> Description of the task:
Find each line below that includes "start", then copy it.

> Given information:
========================================================================

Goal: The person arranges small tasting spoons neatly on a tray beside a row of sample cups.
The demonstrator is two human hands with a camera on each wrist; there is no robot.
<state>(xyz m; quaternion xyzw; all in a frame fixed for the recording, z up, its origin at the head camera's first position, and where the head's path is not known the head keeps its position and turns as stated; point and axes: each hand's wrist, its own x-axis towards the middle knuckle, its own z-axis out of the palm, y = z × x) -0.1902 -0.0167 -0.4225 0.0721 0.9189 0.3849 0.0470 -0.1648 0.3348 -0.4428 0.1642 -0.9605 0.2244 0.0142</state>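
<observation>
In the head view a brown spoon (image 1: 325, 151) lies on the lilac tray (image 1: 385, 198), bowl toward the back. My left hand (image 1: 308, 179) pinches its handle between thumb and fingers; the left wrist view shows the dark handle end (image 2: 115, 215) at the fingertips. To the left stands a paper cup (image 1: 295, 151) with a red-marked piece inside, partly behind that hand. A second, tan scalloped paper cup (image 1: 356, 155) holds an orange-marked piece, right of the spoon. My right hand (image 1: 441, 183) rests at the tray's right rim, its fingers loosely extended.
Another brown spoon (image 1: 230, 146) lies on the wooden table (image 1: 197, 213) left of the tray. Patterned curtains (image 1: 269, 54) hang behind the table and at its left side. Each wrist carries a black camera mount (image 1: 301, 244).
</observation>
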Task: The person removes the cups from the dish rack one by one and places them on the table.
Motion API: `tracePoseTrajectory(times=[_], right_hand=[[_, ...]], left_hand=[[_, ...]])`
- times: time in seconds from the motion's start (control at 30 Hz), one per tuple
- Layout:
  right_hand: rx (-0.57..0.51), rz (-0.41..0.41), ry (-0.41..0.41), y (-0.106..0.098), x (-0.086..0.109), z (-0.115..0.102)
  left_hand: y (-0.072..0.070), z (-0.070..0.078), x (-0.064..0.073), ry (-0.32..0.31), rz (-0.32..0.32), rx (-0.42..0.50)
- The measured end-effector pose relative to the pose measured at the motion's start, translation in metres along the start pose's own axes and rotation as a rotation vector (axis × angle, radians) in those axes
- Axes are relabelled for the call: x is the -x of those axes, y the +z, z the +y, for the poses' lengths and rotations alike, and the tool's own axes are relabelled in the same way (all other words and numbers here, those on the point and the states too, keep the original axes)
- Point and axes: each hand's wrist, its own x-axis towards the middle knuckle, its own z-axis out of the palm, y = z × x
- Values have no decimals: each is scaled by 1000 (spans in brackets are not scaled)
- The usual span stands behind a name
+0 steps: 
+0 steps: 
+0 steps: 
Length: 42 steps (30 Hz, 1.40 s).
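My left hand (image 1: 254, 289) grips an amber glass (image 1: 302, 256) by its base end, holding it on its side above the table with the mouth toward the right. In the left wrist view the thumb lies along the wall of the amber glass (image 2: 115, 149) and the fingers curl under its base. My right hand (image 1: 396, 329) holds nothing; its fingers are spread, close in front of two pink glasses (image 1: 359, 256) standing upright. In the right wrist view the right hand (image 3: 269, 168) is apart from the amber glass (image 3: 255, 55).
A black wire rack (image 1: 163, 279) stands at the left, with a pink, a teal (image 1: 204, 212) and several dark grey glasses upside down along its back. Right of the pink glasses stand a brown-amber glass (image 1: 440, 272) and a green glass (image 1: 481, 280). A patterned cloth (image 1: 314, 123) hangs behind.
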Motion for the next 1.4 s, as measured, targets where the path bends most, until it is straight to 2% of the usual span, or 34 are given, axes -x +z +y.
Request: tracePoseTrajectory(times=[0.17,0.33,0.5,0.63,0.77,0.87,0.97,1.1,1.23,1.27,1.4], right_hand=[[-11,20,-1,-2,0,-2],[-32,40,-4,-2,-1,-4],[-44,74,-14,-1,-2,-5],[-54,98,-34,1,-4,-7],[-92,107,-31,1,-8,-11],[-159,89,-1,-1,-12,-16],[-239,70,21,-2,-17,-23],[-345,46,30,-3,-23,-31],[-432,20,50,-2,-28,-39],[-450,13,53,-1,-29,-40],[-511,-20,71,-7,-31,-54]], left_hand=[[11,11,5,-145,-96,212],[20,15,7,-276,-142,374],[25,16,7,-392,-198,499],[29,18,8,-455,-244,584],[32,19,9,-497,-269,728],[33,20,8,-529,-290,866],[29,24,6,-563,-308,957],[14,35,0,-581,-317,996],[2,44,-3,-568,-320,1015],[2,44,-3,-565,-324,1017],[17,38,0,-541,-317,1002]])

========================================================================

> Task answer:
- times: time in seconds from the motion's start (control at 30 Hz), one per tuple
- The measured end-effector pose relative to the pose measured at the motion's start, translation in metres along the start pose's own axes and rotation as a rotation vector (axis × angle, radians) in those axes

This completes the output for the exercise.